The thesis addresses the development and analysis of model predictive control (MPC) of the HVAC system. The use of MPC enables meeting stricter requirements present in the pharmaceutical industry. The thesis presents the HVAC system and the corresponding nonlinear model. The given nonlinear model enabled the testing and development of various model predictive control methods, aimed at ensuring precise and energy-efficient control of temperature and humidity.

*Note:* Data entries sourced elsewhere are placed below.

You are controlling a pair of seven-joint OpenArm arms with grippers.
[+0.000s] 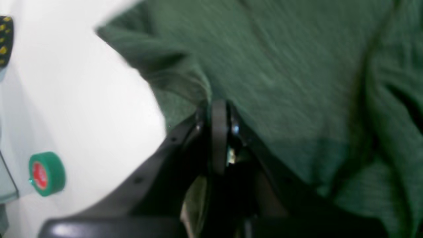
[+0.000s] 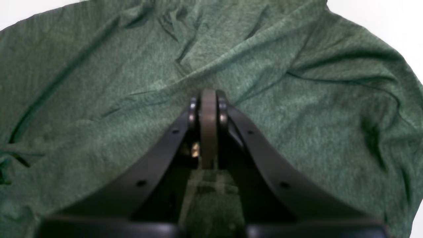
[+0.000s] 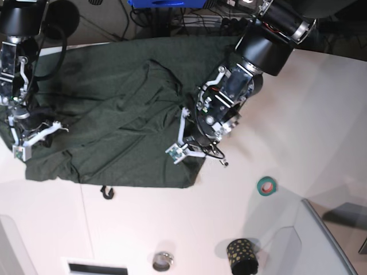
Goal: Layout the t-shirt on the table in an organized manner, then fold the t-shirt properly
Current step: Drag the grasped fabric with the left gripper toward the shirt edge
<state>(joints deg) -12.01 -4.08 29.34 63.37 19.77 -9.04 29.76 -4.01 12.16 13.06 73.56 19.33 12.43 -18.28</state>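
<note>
Only base view shows cup (image 3: 242, 255), tape roll (image 3: 265, 185).

The left gripper (image 1: 219, 114) and the right gripper (image 2: 208, 100) were both closed, arms reaching downward.

t-shirt (image 3: 114, 120) spread on table (image 3: 298, 114), upper left of base view. Left gripper (image 3: 184, 146) at its lower-right corner, right gripper (image 3: 26, 134) at left edge. Tape roll (image 3: 266, 185) right of shirt; cup (image 3: 242, 256) & small ring (image 3: 163, 261) btm center.
</note>
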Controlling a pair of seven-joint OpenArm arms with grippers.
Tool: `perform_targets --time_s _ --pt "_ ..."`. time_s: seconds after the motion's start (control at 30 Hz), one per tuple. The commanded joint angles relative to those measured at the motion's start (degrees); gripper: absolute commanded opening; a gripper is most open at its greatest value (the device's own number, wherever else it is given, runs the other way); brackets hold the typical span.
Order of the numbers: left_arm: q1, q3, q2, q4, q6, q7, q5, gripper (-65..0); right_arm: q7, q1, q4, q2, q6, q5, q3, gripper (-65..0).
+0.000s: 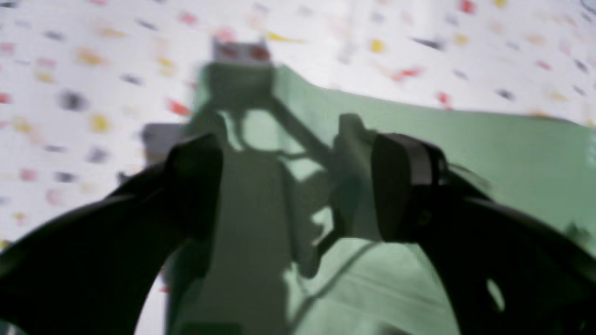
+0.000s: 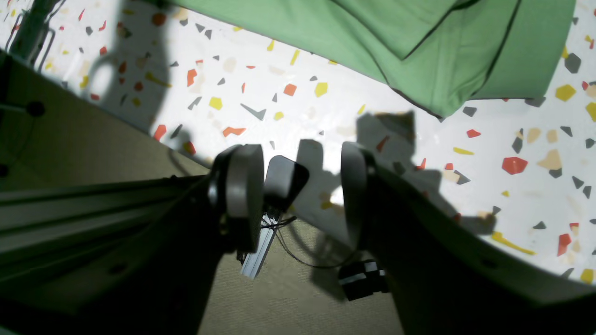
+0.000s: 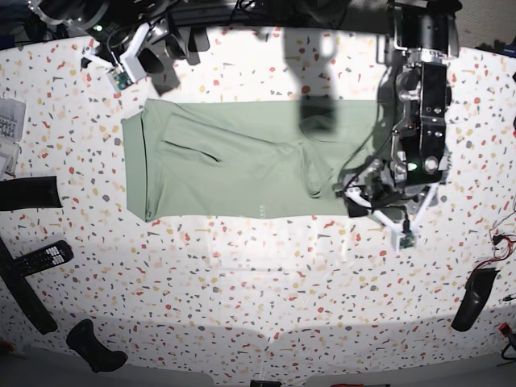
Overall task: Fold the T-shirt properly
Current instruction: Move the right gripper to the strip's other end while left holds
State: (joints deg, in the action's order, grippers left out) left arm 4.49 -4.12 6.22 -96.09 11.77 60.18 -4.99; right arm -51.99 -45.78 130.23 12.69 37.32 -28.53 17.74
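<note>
The T-shirt [image 3: 242, 157] is pale sage-green and lies flat on the speckled table as a long folded rectangle. My left gripper [image 3: 356, 203] hangs at the shirt's right end, low over the cloth. In the blurred left wrist view it [image 1: 298, 186] is open, with green fabric [image 1: 489, 153] below and nothing between the jaws. My right gripper [image 3: 179, 42] is at the table's far edge, above the shirt's top left corner. In the right wrist view it [image 2: 298, 186] is open and empty, apart from the folded shirt [image 2: 419, 42], whose corner lies further up.
A remote [image 3: 44, 258] and black objects [image 3: 28, 193] [image 3: 97, 347] lie at the table's left side. Another black object [image 3: 472, 298] lies at the right. Papers [image 3: 8, 125] are at the left edge. The table edge and olive floor [image 2: 279, 288] lie under the right gripper.
</note>
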Motion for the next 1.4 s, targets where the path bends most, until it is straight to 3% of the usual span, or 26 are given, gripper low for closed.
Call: perform_targets --time_s 0.0,0.47,0.63,0.87,1.0,1.27,1.37 --pt "0.3 0.0 0.1 -1.0 0.1 -0.7 -0.4 -19.9 1.0 0.0 1.1 0.3 0.4 -0.7 0.2 -38.9" --pt "-6.2 0.0 0.3 -1.1 -1.0 -2.8 -4.3 -19.9 0.9 0.4 1.1 0.3 0.4 -0.7 0.2 -38.9" --pt "-6.3 0.0 -0.1 -1.1 -10.8 -2.8 -18.4 -19.9 0.9 0.4 1.1 0.3 0.4 -0.7 0.2 -38.9" --pt "-5.9 0.0 -4.4 -1.0 -13.7 -6.3 -22.2 -19.9 0.9 0.4 1.1 0.3 0.4 -0.7 0.2 -38.9" --pt "-3.8 0.0 -6.3 -1.0 -15.9 -8.8 -21.9 -19.9 0.9 0.4 1.1 0.3 0.4 -0.7 0.2 -38.9" --pt "-2.3 0.0 -6.5 -1.0 -16.5 -14.4 -16.9 -19.9 1.0 0.4 1.1 0.3 0.4 -0.7 0.2 -38.9" --pt "-2.3 0.0 -6.2 -1.1 -20.0 -13.1 -16.1 -19.9 1.0 0.5 1.1 0.3 0.4 -0.7 0.2 -38.9"
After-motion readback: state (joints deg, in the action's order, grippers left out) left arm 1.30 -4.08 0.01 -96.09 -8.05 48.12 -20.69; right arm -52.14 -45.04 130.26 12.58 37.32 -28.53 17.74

Review of literature confirms the suitability of using MPC for controlling HVAC systems. MPC has received much attention in various studies, as it enables relatively easy implementation of different constraints and requirements in system control. The advantage of MPC also lies in its suitability for controlling nonlinear multivariable systems.
We ensured the fulfillment of the given requirements by selecting an appropriate objective function used in optimization, which determines future control signals. The basic MPC algorithm ensures tracking of reference values for temperature and humidity. Energy-saving MPC (EMPC) was implemented by allowing deviations from the reference values but only within permitted intervals. Linearization of the nonlinear model at different operating points enabled the use of a set of linear models, which are used in predictive functional control (PFC). The advantage of PFC is the use of analytical algebraic calculations and avoidance of computationally demanding optimization algorithms.
The adequacy of each strategy was evaluated by simulating the controlled system in the MATLAB environment. Real measurements of external conditions were used in the simulation. The results allow comparison of the accuracy and efficiency of the presented developed control methods.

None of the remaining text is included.